Et le 5 août dernier en Guinée, c’est la puissante fédération des orpailleurs – qui rassemble tous les acteurs du secteur de l’or – qui a rassemblé ses militants pour un nettoyage de fond en comble de la ville de Siguiri. La ville est en effet l’épicentre de la zone aurifère guinéenne, et sa gare, véritable vitrine de la ville, souffrait d’une mauvaise image à cause des saletés et des déchets accumulés dans le quartier depuis des années.

Sur la télévision guinéenne, on a pu ainsi apercevoir plusieurs dizaines de volontaires, balais et pelles à la main, ratisser le parvis de la gare pour lui donner une nouvelle jeunesse.

Une démarche qui s’inscrit dans la politique environnementale de « l’union nationale des orpailleurs guinéens » : son président, Tidiane Koita – en lice pour briguer un second mandat – a orienté une grande partie des moyens humains et financiers de l’UNOG pour la protection de l’environnement et la lutte contre les « externalités négatives » provoquées par l’orpaillage et les mines. Une démarche nécessaire, entreprise depuis 2020 et l’arrivée de Tidiane Koita à la tête de la fédération, avec de bonne chance d’être réélu à son poste.

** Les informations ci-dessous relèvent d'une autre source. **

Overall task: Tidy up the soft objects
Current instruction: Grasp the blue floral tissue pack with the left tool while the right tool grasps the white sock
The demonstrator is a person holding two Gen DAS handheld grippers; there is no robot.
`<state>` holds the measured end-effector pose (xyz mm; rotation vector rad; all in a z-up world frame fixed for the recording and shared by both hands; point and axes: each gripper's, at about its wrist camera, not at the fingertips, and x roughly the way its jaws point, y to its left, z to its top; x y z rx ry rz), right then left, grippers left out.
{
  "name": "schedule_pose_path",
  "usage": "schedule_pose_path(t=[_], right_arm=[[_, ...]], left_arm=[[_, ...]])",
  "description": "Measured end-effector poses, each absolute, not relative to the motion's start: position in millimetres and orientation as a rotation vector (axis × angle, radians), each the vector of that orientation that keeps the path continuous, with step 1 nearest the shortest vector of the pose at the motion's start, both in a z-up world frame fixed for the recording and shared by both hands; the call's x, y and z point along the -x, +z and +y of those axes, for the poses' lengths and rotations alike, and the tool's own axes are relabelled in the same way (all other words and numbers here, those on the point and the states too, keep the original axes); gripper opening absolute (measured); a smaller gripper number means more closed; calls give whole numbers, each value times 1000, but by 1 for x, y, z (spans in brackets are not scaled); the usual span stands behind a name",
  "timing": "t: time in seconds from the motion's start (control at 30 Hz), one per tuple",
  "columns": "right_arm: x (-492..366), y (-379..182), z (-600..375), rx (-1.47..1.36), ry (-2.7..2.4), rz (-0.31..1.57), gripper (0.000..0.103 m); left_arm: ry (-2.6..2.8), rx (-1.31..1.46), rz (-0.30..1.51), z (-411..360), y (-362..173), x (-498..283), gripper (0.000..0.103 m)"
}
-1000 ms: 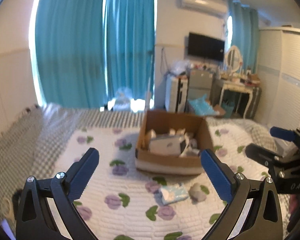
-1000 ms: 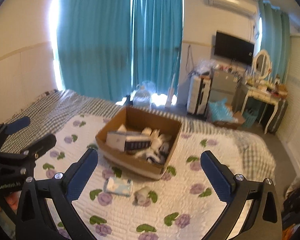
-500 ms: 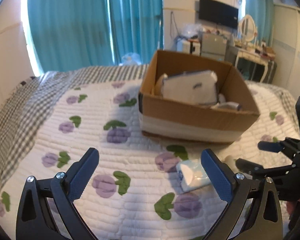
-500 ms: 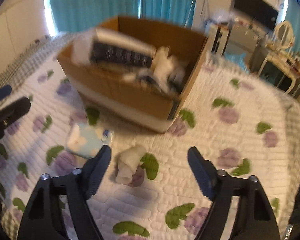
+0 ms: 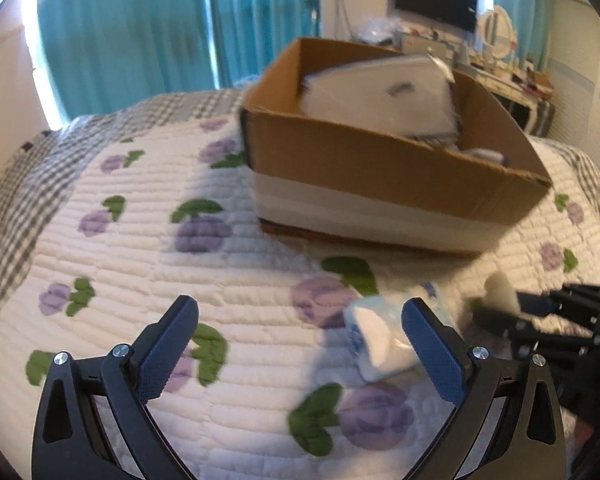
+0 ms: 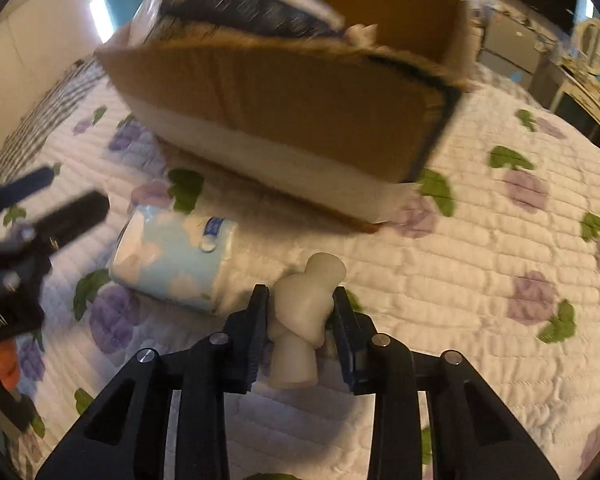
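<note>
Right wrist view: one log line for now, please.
right gripper jaws just closed on white knotted roll | left gripper open | tissue pack on quilt

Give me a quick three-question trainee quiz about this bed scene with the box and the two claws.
1. True or false: the right claw is shut on the white knotted roll.
2. What lies on the quilt beside that roll? A) a light blue tissue pack B) a red mug C) a book
3. Fill in: the left claw is ____.

Key: 1 true; 2 A, the tissue pack; 3 open, holding nothing.
</note>
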<state>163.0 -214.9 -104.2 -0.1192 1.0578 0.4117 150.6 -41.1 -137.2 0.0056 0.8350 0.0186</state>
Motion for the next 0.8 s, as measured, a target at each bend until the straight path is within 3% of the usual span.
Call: schedule_pose_path(t=[0.67, 0.73, 0.8], right_arm=[[-157, -78, -245, 24, 337, 984, 30], [-157, -78, -243, 28, 339, 984, 30], [-157, -79, -241, 33, 336, 984, 30]], left_arm=[[-115, -57, 913, -102, -176, -167, 101], [-107, -64, 921, -100, -181, -169, 82], [-110, -50, 914, -97, -181, -167, 79]])
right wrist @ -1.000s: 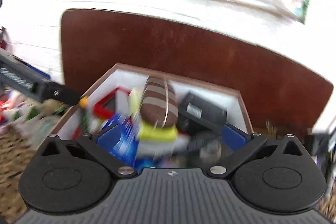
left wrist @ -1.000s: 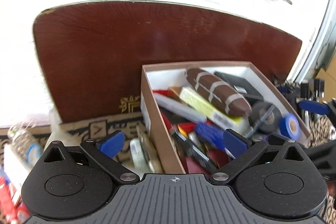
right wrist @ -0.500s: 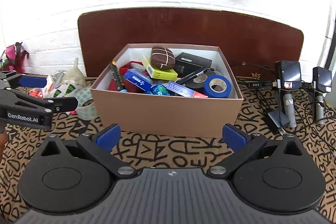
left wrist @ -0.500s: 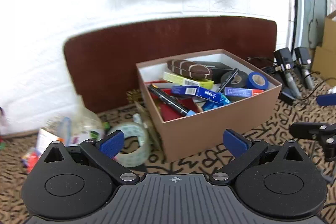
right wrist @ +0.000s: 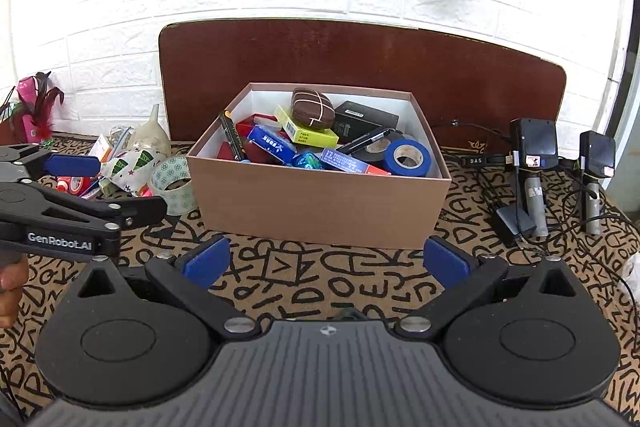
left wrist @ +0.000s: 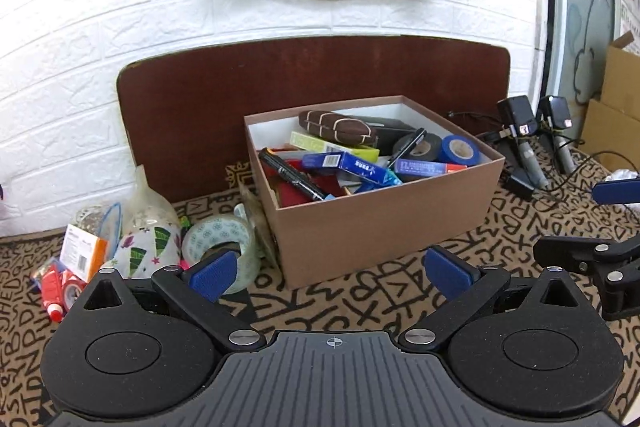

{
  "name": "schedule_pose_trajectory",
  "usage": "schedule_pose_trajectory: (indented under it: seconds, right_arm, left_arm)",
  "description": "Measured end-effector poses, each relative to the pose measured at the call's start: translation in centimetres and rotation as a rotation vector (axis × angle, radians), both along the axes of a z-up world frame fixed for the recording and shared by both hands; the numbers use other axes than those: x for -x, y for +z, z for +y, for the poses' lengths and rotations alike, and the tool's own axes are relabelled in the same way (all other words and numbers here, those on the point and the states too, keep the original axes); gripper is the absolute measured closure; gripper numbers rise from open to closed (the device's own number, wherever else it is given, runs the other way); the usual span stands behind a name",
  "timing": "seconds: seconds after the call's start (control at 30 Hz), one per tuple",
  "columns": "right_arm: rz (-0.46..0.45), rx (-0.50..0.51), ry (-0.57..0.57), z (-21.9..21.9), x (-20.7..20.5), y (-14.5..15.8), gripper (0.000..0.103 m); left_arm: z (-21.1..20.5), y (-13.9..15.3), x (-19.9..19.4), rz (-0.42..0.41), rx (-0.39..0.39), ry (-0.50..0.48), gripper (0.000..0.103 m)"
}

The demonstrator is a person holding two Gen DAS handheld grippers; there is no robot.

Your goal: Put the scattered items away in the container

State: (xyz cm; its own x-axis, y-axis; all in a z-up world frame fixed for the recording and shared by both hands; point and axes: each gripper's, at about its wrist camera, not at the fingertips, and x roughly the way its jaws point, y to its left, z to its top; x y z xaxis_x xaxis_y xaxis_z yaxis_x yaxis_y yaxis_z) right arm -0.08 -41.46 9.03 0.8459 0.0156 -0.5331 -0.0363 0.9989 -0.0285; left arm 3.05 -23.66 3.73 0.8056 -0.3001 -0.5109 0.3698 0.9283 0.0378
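Clutter at left of frame: clear tape roll and patterned bag just beside box wall, outside it. Box at centre on lettered mat, filled: blue tape, brown pouch. I read left gripper wide, empty; right gripper wide, empty.

Lower contents of cardboard box hidden behind its front wall and beneath the upper layer of items. Small clutter left of clear tape roll overlapping, too tangled to separate. Print on blue carton too small to read. Right gripper cut off by right edge in left wrist view; left gripper cut off by left edge in right wrist view.
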Motion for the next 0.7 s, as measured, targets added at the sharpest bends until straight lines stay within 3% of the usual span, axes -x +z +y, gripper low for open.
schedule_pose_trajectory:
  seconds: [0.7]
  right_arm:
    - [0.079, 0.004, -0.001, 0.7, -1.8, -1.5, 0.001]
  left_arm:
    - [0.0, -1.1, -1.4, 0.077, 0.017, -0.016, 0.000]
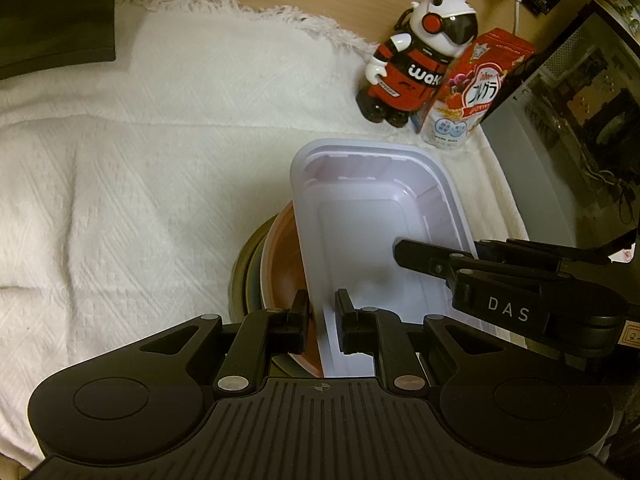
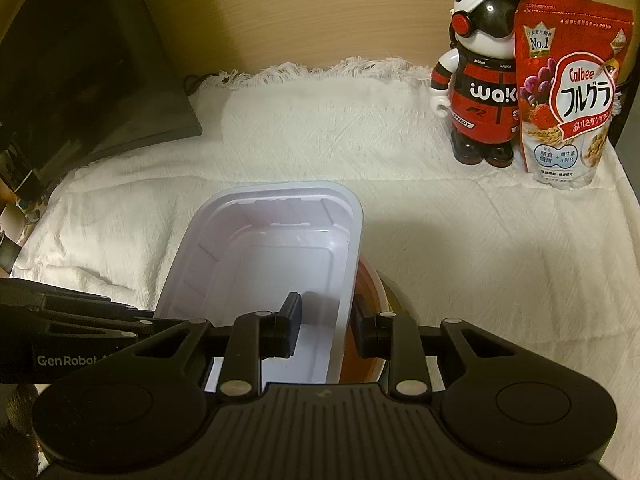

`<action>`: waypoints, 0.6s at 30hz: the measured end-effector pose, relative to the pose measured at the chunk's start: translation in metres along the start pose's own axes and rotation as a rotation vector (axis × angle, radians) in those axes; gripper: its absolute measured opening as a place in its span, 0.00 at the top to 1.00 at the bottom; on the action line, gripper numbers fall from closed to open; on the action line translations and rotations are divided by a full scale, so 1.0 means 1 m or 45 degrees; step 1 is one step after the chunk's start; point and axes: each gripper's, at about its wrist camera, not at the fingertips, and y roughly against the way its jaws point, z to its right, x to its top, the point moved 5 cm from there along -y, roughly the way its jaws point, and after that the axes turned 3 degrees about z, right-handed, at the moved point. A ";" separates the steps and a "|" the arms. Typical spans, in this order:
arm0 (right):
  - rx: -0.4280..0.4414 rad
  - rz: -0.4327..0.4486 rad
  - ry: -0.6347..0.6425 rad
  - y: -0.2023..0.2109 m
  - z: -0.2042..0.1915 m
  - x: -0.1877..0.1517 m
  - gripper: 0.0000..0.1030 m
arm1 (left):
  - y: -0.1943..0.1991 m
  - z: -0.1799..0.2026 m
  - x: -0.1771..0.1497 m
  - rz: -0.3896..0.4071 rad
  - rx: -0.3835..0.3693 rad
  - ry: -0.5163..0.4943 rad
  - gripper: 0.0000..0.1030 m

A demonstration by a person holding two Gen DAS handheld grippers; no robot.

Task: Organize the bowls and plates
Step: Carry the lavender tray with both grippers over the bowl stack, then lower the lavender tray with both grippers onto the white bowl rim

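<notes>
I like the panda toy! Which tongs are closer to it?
Right. Right tongs grip the white plastic tray's side facing the red-and-white panda figurine; left tongs grip its opposite side.

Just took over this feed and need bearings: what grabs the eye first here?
The white rectangular tray in the middle, sitting on a stack of round bowls, with the left tongs and right tongs each clamped on a long side wall. Behind it on the white cloth stand a red panda figure and a red cereal bag.
</notes>
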 end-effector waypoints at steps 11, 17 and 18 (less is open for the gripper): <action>-0.003 0.001 0.001 0.000 0.000 -0.001 0.75 | -0.001 0.001 0.002 0.000 0.003 0.000 0.85; -0.008 0.003 -0.016 0.000 0.003 -0.001 0.75 | 0.000 0.001 0.005 0.003 -0.001 0.006 0.85; -0.010 0.003 -0.018 0.001 0.003 -0.001 0.75 | 0.000 0.000 0.005 0.004 -0.001 0.005 0.85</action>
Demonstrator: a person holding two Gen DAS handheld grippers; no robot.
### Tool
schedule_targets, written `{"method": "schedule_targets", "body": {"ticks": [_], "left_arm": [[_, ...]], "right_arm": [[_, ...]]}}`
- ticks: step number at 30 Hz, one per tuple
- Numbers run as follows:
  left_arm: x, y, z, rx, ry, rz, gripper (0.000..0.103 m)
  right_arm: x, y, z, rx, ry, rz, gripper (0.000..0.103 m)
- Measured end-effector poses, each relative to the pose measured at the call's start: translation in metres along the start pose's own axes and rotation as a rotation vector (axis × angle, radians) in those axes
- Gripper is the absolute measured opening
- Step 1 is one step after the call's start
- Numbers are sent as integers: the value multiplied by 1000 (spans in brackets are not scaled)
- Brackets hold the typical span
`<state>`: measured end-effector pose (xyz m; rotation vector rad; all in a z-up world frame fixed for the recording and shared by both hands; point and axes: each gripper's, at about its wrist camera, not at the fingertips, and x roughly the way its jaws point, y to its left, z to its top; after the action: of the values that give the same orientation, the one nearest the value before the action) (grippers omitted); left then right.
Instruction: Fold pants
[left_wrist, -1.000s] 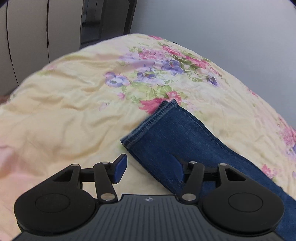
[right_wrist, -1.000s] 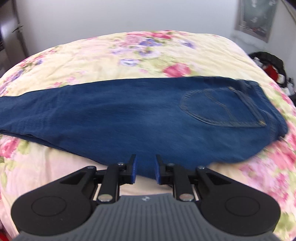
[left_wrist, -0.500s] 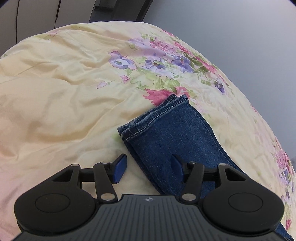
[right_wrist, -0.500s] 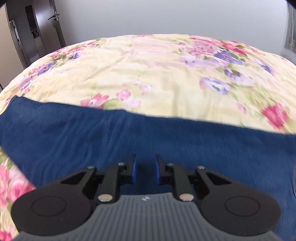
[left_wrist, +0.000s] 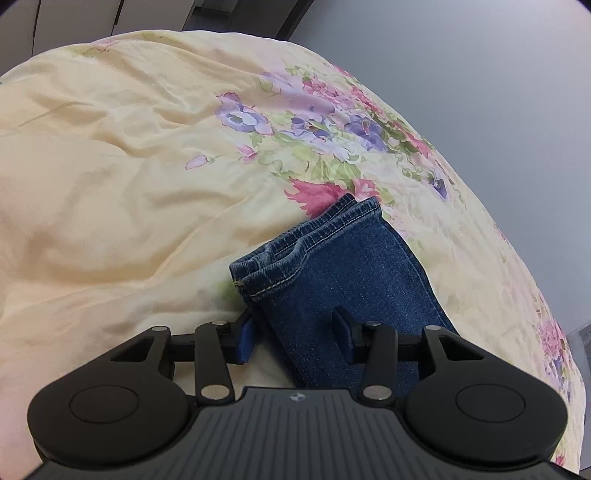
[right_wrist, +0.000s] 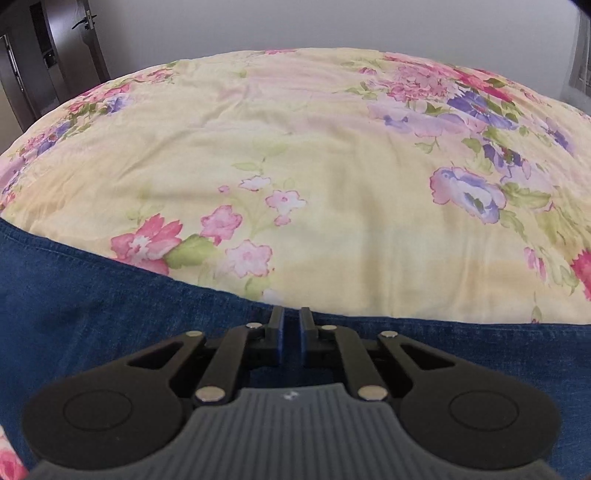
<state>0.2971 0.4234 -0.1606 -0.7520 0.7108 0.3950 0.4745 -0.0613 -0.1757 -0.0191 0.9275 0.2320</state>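
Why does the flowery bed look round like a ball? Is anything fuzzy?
Both wrist views use fisheye lenses, so the yellow floral bedspread bulges; left view is sharp on the blue denim jeans, right view sharp too, softly lit, no glare.

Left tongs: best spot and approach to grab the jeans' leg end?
Grip the stacked hems at the near corner of the jeans, coming from above and the open left side. Both cuffs lie flush there, so one pinch by the left tongs catches every layer.
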Motion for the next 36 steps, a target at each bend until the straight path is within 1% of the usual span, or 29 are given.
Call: {"method": "schedule_targets", "body": {"ticks": [2,4,6,8,9,10,11,13,16,18,20,23,26,29,33,35,36], "left_arm": [[-1,2,0,-11,3,-18,57],[0,4,-1,-34,3,-28,58],[0,7,-1,-57,3,-34,58],[2,8,-1,-73,0,-30,56],[3,8,-1,-80,-2,-24,54],[3,8,-1,-81,-7,-5,44],[3,7,-1,-79,-8,12,37],[4,7,0,-83,-5,9,30],[2,5,1,-78,-10,8,22],[1,4,2,-69,-12,-1,17],[-2,5,4,-78,-11,-18,10],[-5,4,10,-82,-3,-40,6],[-14,-7,14,-41,-18,-40,6],[-32,-30,17,25,-63,-37,5],[-61,-74,25,116,-121,-35,5],[-79,-102,25,191,-162,-33,5],[-89,-121,23,243,-189,-35,5]], "right_arm": [[-23,6,-11,-20,-2,15,3],[-45,14,-27,-49,1,31,3],[-63,21,-45,-64,8,40,3],[-75,28,-68,-63,37,60,2],[-77,30,-78,-58,53,67,2],[-78,32,-90,-47,69,79,2],[-79,32,-101,-30,81,90,1],[-81,34,-121,-8,78,90,1],[-85,35,-138,22,78,92,1],[-85,37,-141,3,80,88,1],[-82,36,-138,11,95,89,1],[-77,33,-133,29,118,93,0],[-77,32,-130,25,126,99,0],[-75,28,-128,37,136,107,0],[-71,19,-120,68,166,129,0],[-76,15,-115,84,163,149,0],[-82,11,-113,92,147,159,0]]}}
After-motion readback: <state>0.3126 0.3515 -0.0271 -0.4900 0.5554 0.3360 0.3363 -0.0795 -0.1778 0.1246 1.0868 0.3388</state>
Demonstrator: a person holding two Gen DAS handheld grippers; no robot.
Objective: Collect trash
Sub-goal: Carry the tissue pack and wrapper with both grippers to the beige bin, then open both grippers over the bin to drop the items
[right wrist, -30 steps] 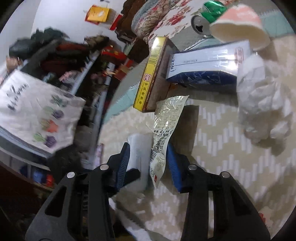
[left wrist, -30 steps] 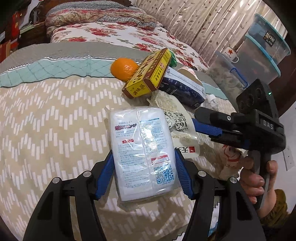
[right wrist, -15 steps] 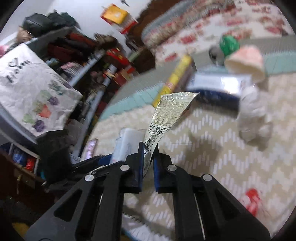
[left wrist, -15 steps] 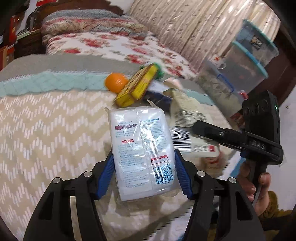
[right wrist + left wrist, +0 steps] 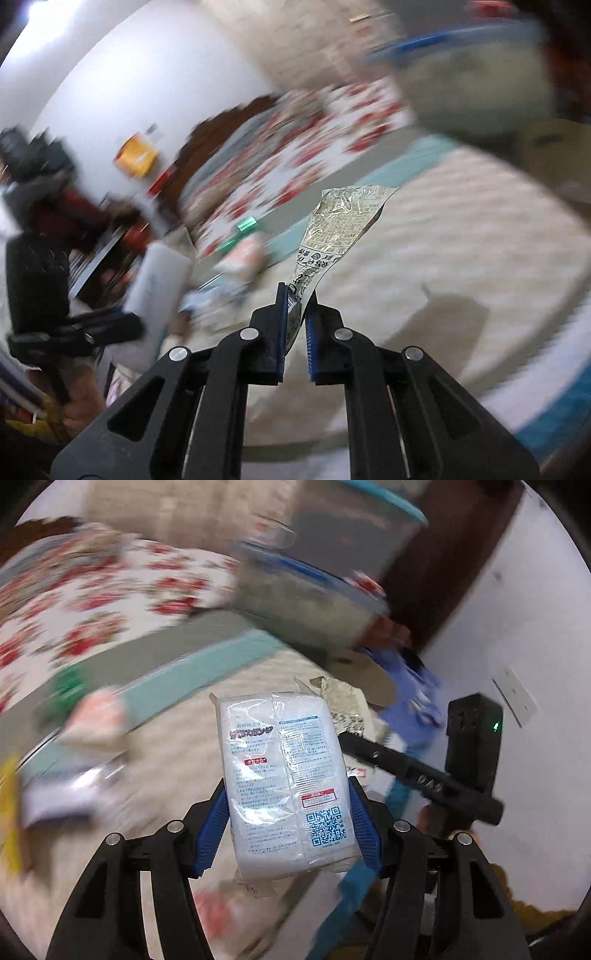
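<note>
Left wrist view: your left gripper [image 5: 288,823] has its fingers about half spread, clamped on the white sponge pack [image 5: 286,775] at frame centre, above the blurred bed [image 5: 166,753]. Right wrist view: your right gripper [image 5: 295,325] pinches the thin crinkled wrapper [image 5: 343,218] with fingers nearly closed; held only by its lower end, it could slip free mid-swing.

I am in a home bedroom: a bed under a beige zigzag-patterned cover [image 5: 461,236] fills my lower right view, a red-flowered white quilt [image 5: 85,602] lies upper left, clear plastic storage bins with blue lids [image 5: 325,561] stack at top, and cluttered shelves [image 5: 55,192] stand at left.
</note>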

En effet, la Guinée avait connu une véritable « ruée vers l’or » ces dernière années quand plusieurs filons ont été découverts dans l’est du pays. S’en est suivi l’apparition de centaines de sites d’exploitation dans une ambiance « far west », souvent au détriment des lois guinéennes sur la protection de l’environnement. Une tendance corrigée par la fédération professionnelle, qui tente désormais de faire du secteur de l’orpaillage guinéen un « bon élève » de la protection de la nature.

En participant à la journée civique d’assainissement, les orpailleurs de Guinée déploient leur nouvelle stratégie de responsabilité sociale et environnementale en l’élargissant à toutes les formes de pollutions, y compris celles qui ne sont pas provoquées directement par les chercheurs d’or. Une bonne nouvelle pour la Guinée.